Task requirements >> Tally the lines in the records below that contain "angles" and return only the result.

[Stored items]
Segment Open

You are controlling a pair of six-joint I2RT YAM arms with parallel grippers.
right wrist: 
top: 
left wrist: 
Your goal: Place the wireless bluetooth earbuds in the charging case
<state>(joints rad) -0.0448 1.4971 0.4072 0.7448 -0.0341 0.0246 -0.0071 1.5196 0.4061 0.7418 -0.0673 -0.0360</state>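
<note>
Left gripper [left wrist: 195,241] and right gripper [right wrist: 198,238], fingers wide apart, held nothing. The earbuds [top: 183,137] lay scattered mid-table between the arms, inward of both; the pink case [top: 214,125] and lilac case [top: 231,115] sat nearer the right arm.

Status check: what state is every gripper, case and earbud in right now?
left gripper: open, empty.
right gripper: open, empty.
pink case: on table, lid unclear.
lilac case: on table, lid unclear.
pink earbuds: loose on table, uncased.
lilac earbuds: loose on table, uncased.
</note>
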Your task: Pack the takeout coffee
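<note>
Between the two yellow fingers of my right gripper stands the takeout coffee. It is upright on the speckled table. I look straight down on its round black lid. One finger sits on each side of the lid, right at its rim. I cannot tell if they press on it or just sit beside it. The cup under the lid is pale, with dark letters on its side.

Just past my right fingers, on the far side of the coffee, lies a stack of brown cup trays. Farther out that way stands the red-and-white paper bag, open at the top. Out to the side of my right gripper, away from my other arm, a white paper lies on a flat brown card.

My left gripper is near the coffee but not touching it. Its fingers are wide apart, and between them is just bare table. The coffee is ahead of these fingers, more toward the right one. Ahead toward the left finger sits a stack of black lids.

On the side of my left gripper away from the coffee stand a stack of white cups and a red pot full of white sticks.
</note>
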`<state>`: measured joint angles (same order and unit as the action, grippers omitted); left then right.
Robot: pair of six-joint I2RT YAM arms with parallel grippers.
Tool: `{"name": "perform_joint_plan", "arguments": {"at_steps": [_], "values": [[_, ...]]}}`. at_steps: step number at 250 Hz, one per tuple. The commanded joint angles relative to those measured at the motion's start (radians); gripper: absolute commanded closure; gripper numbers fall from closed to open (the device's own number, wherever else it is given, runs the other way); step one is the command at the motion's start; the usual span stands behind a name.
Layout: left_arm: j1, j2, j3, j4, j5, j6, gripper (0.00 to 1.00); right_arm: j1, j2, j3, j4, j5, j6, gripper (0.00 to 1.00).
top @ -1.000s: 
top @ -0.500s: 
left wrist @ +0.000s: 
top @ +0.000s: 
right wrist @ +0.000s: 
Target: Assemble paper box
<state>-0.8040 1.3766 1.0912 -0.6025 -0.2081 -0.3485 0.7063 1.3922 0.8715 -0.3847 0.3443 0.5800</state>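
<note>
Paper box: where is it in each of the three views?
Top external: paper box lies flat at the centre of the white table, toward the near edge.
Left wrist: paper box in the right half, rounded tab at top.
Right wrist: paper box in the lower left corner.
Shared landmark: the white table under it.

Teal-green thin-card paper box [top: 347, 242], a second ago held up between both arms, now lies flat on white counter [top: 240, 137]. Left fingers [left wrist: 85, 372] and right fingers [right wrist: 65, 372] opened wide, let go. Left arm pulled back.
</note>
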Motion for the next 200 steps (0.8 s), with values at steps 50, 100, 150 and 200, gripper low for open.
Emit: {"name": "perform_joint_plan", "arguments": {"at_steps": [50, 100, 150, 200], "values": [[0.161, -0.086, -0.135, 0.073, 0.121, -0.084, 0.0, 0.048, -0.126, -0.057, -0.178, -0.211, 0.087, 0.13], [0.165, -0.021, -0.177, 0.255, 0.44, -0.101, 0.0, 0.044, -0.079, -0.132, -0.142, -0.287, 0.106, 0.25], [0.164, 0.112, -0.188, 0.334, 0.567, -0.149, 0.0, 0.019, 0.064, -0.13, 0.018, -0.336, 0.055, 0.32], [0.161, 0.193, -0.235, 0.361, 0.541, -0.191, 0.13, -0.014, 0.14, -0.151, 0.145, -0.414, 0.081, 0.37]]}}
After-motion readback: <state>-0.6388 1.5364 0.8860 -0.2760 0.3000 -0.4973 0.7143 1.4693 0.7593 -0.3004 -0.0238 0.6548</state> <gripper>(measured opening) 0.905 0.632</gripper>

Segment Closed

Written answer >> 2